== EXERCISE BRIEF ==
All that is needed is an exact repetition of the lines from the one containing "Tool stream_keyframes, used" through the final line of the material, without pictures.
Start of Block
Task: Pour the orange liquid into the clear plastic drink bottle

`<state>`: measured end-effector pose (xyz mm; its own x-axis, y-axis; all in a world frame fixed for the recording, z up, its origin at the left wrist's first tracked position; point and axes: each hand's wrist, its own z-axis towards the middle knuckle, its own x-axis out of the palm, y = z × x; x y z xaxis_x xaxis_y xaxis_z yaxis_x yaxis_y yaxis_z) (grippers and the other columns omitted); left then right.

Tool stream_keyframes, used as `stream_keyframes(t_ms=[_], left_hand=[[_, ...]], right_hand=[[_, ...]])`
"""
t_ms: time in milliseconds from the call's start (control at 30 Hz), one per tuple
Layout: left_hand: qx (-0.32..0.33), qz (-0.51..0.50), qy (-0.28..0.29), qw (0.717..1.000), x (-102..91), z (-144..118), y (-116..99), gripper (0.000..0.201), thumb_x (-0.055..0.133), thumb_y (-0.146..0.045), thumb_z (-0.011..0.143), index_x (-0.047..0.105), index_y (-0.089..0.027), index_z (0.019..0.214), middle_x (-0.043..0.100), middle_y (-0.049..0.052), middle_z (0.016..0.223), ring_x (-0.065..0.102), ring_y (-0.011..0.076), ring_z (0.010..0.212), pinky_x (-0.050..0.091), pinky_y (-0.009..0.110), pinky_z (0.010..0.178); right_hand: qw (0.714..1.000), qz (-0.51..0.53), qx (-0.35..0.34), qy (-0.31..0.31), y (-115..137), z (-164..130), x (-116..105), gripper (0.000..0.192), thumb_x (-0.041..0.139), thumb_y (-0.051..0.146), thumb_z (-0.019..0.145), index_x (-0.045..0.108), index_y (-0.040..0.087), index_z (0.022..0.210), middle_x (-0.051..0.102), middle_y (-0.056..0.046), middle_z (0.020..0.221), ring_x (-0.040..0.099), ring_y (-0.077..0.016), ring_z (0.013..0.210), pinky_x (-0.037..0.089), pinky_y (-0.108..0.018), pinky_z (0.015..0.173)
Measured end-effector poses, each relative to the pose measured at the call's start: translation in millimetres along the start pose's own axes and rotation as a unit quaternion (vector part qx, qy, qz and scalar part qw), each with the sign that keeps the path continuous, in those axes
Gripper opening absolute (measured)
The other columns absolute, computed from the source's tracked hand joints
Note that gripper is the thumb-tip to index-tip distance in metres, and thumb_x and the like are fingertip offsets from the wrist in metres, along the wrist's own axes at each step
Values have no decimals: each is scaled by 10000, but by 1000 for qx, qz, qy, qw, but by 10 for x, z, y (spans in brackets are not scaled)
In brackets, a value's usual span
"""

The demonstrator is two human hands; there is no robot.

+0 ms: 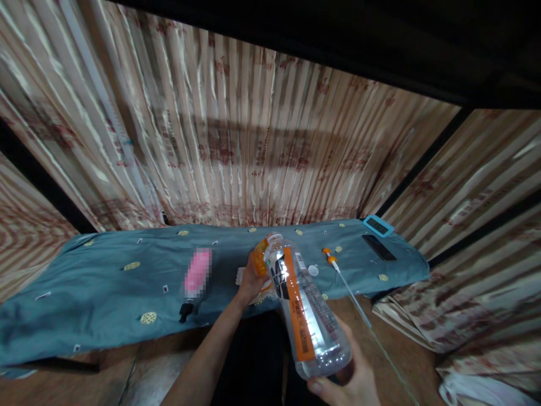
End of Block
== ANSWER AREA ==
Tool stream_keyframes, used as `stream_keyframes(t_ms=[_], left_hand=[[_, ...]], right_hand=[[_, ...]])`
"""
t_ms: time in milliseconds from the call's start (control at 30 Hz), one per tuple
Layout: left_hand: qx (-0.32..0.33), qz (-0.51..0.50), qy (-0.28..0.29), qw (0.717..1.000), x (-102..91), z (-144..118), y (-116..99), gripper (0.000..0.201), thumb_x (-0.055..0.133), thumb_y (-0.146..0.045), thumb_z (-0.011..0.143), index_x (-0.047..0.105), index_y (-0.089..0.027), index_z (0.019..0.214), middle_x (-0.043..0.100), middle_y (-0.049..0.052), middle_z (0.016..0.223), ring_x (-0.065..0.102), ring_y (-0.011..0.076), ring_z (0.010..0.212), pinky_x (-0.050..0.091), pinky_y (-0.009..0.110), pinky_z (0.010..0.178); right_hand: qw (0.714..1.000), qz (-0.51..0.53), qx (-0.35..0.34), qy (-0.31..0.31), y (-115..137), z (-164..130), x (-116..105), gripper (0.000..0.192), thumb_x (-0.041..0.139), thumb_y (-0.051..0.146), thumb_z (-0.019..0.145), index_x (-0.045..0.108), index_y (-0.040..0.087), index_z (0.022..0.210), middle_x (-0.051..0.102), middle_y (-0.056..0.046), middle_z (0.020..0.221), ring_x (-0.040..0.099), ring_y (-0.077..0.016), ring_z (0.013..0.210), pinky_x (-0.037..0.089), pinky_y (-0.108..0.018), pinky_z (0.015..0.173)
Measured end-effector poses, each relative to the pose measured at the call's start: translation in millimetres along the start pose's own axes and rotation as a unit quaternion (vector part qx, qy, qz and scalar part qw), each with the sign that keeps the path continuous, in those axes
Gripper opening absolute (measured)
The other columns absolute, computed from the source's tracked hand joints
Note that gripper is the thumb-tip to index-tip distance in metres, and thumb_x and the like are fingertip offsets from the wrist in metres, along the wrist's own axes at each step
Values have no decimals: each is scaled by 10000, but by 1000 for qx, qz, qy, qw, but by 10 for x, z, y (spans in brackets are not scaled)
In brackets, a value's usual span
"""

The demonstrator is two human hands; there is no robot.

+0 ms: 

This exercise requires nothing more.